Up to 12 subjects will be enrolled (up to 8 undergoing an AtaCor Temporary Pacing System procedure) in order to evaluate initial safety and performance of the AtaCor Temporary Pacing System when used with three (3) strategies for stabilizing AtaCor Temporary Pacing System electrical measurements over a two (2) to seven (7) day period. The three treatments are (1) Negative Pressure Wound Therapy, (2) Anti-Inflammatory Glucocorticoid and (3) increased electrode spacing. A control arm with no additional treatment is also included. Safety will be evaluated through analysis of all Adverse Events. Performance will be evaluated through (1) the incidence of successful StealthTrac Lead placement using the MACH I Delivery Tool, (2) electrical performance measurements, such as pacing capture thresholds, sensed R-wave amplitudes, pacing impedance and skeletal muscle stimulation. Appropriate sensing and pacing capture will be ascertained from ECG Holter Monitor recordings during periods of in-hospital ambulation.
Enrolled Subjects will have both a market-released transvenous pacing lead and investigational StealthTrac Temporary Pacing Lead placed and evaluated. Following StealthTrac Lead insertion, each subject will receive (1) one of three (3) study treatments intended to stabilize pacing capture thresholds and pacing impedance over time or receive no treatment. The three treatments are (1) Negative Pressure Wound Therapy, (2) Anti-Inflammatory Glucocorticoid and (3) increased electrode spacing achieved by the use of two inserted StealthTrac Leads. During the placement procedure, diagnostic echocardiograms will be performed to detect any new pericardial effusions. Once inserted, the StealthTrac Lead will be used to deliver high rate pacing (160 to 220 BPM) in clinically appropriate Subjects, to demonstrate suitability for use in transcatheter procedures that require brief periods of temporary pacing. Lead positions will be documented using fluoroscopic images before the Subject leaves the procedure room. On the following two days after the procedure, electrical performance will be evaluated in multiple postures and appropriate pacing and sensing will be confirmed during activity using ECG Holter monitor recordings. Subjects will also be asked patient-centric questions about their experience with the StealthTrac Lead throughout the study period. Evaluations will continue for a maximum of seven (7) days after the index procedure. Prior to StealthTrac Lead removal, an X-Ray will be taken to document the final lead position.

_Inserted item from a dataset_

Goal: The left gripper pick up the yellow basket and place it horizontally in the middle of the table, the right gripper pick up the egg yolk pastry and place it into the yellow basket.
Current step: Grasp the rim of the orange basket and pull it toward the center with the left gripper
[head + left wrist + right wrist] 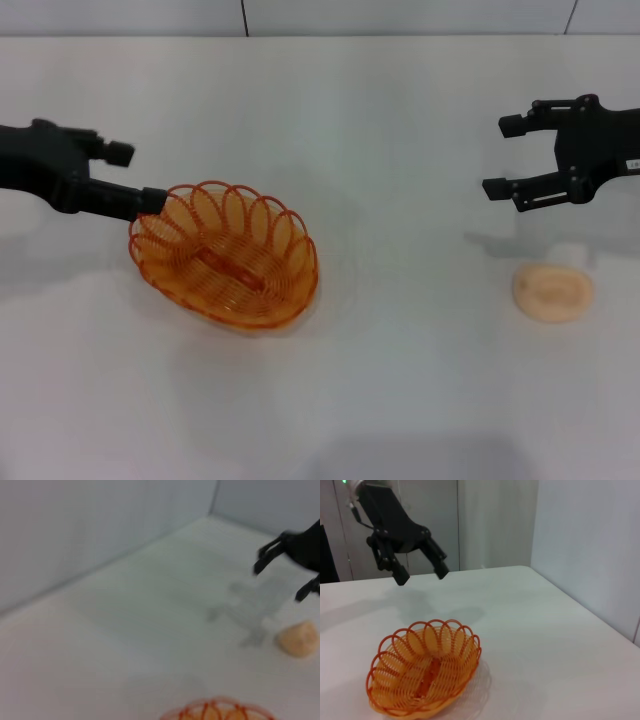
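The yellow basket (pixel 225 255) is an oval orange wire basket that lies empty on the white table (pixel 380 130), left of centre. My left gripper (pixel 135 177) is open at the basket's left rim. In the right wrist view the left gripper (pixel 421 575) hangs above and behind the basket (pixel 425 672) without holding it. The egg yolk pastry (pixel 553 292) sits on the table at the right. My right gripper (pixel 502 157) is open and empty, raised a little behind the pastry. The left wrist view shows the pastry (pixel 298 639), the right gripper (pixel 287 572) and the basket's rim (pixel 220 711).
A wall runs along the table's far edge (pixel 320 36). Bare tabletop lies between the basket and the pastry and along the front.
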`<action>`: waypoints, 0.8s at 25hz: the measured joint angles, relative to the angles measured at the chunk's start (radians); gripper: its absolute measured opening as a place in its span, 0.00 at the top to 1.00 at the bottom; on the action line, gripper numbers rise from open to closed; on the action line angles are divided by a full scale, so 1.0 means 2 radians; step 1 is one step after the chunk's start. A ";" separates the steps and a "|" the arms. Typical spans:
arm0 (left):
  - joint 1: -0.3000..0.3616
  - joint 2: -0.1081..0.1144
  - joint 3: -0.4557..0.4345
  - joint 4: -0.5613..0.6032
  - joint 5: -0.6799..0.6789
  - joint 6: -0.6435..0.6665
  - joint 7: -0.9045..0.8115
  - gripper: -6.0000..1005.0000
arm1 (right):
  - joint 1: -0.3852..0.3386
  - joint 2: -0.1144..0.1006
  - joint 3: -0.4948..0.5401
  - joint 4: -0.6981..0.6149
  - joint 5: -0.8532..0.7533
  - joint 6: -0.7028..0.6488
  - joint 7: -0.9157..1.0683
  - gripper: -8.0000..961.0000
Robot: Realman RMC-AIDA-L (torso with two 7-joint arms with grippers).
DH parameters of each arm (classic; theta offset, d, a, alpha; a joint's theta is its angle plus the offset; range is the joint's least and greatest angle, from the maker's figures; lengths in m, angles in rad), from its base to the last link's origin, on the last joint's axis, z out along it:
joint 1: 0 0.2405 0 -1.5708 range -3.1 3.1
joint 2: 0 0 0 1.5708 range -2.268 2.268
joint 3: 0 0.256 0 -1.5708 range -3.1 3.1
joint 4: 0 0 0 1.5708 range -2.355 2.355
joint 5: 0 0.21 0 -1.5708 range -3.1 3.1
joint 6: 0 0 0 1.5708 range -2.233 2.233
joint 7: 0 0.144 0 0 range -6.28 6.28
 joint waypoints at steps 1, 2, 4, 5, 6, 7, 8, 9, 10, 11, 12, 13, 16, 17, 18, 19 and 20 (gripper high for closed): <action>-0.001 -0.003 0.000 0.014 0.019 0.005 -0.031 0.13 | -0.001 0.000 0.000 -0.001 0.000 0.000 -0.001 0.13; -0.002 -0.005 0.000 0.026 0.034 0.009 -0.060 0.13 | -0.002 0.000 -0.001 -0.002 0.000 0.000 -0.003 0.13; -0.010 -0.004 0.000 0.034 0.060 0.013 -0.119 0.13 | -0.004 0.000 -0.002 -0.002 0.000 -0.001 -0.007 0.13; -0.016 -0.002 0.000 0.035 0.077 0.014 -0.155 0.13 | -0.005 0.001 -0.001 -0.002 0.000 -0.002 -0.009 0.13; -0.021 0.000 0.000 0.035 0.089 0.013 -0.171 0.13 | -0.005 0.001 -0.001 -0.002 0.000 -0.003 -0.011 0.13; -0.026 0.002 0.000 0.035 0.101 0.013 -0.192 0.13 | -0.005 0.001 -0.001 -0.002 0.000 -0.004 -0.013 0.13; -0.031 0.004 0.000 0.036 0.114 0.011 -0.206 0.13 | -0.006 0.002 0.000 -0.002 0.000 -0.004 -0.015 0.13; -0.037 0.005 0.000 0.037 0.131 0.009 -0.219 0.13 | -0.006 0.002 0.000 -0.002 0.000 -0.004 -0.017 0.13; -0.041 0.006 0.000 0.038 0.145 0.007 -0.228 0.13 | -0.006 0.003 0.000 -0.002 0.000 -0.004 -0.019 0.13; -0.048 0.006 0.000 0.038 0.165 0.002 -0.239 0.13 | -0.006 0.003 0.000 -0.002 0.000 -0.004 -0.019 0.13; -0.054 0.005 0.000 0.037 0.180 -0.004 -0.244 0.13 | -0.006 0.004 -0.001 -0.002 0.000 -0.004 -0.021 0.13; -0.060 0.003 0.001 0.031 0.194 -0.009 -0.248 0.13 | -0.006 0.004 -0.002 -0.002 0.000 -0.004 -0.023 0.13; -0.075 -0.004 0.007 0.010 0.213 -0.017 -0.248 0.13 | -0.006 0.008 -0.003 -0.002 0.001 -0.004 -0.025 0.13; -0.080 -0.005 0.012 0.002 0.220 -0.023 -0.248 0.13 | -0.005 0.008 -0.003 -0.002 0.001 -0.004 -0.025 0.13; -0.083 -0.007 0.016 -0.003 0.225 -0.029 -0.247 0.13 | -0.005 0.009 -0.003 -0.002 0.001 -0.004 -0.025 0.13; -0.083 -0.007 0.016 -0.003 0.225 -0.029 -0.247 0.13 | -0.004 0.010 -0.003 -0.002 0.001 -0.004 -0.026 0.13; -0.094 -0.010 0.026 -0.029 0.236 -0.054 -0.247 0.13 | -0.004 0.011 -0.003 -0.002 0.001 -0.004 -0.026 0.13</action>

A final follow-up will be performed 25-30 days after removal to identify any latent adverse events before the Subject exits the study.
Study Type
INTERVENTIONAL
Allocation
NON_RANDOMIZED
Purpose
BASIC_SCIENCE
Masking
NONE
Enrollment
7
Following fixation of the StealthTrac Lead, Negative Pressure Wound Therapy is applied over the incision site.
• Methylprednisolone 125 mg administered over 30 minutes beginning at least 30 minutes prior to the incision and StealthTrac Lead insertion procedure. This intravenous dose can be repeated every 8 hours on day one of the insertion from 1-3 doses depending on the patient's ability to take oral medications. It can be administered daily thereafter until the patient is able to take oral dosing. In normal circumstances, post op day 2, commence oral glucocorticoid (see below for recommended oral dosing). Oral (PO) glucocorticoid preparations and dosing: * Prednisone 40-60 mg orally daily based on BMI category. BMI categories: Low (\<18); Medium (18-30); High (\>30). Low and medium are assigned 40 mg daily. High BMI is assigned 60 mg daily dose. This while the StealthTrac lead remains in place. * Methylprednisolone 16-32 mg daily based on BMI (low, medium and high) while the StealthTrac Lead remains in place.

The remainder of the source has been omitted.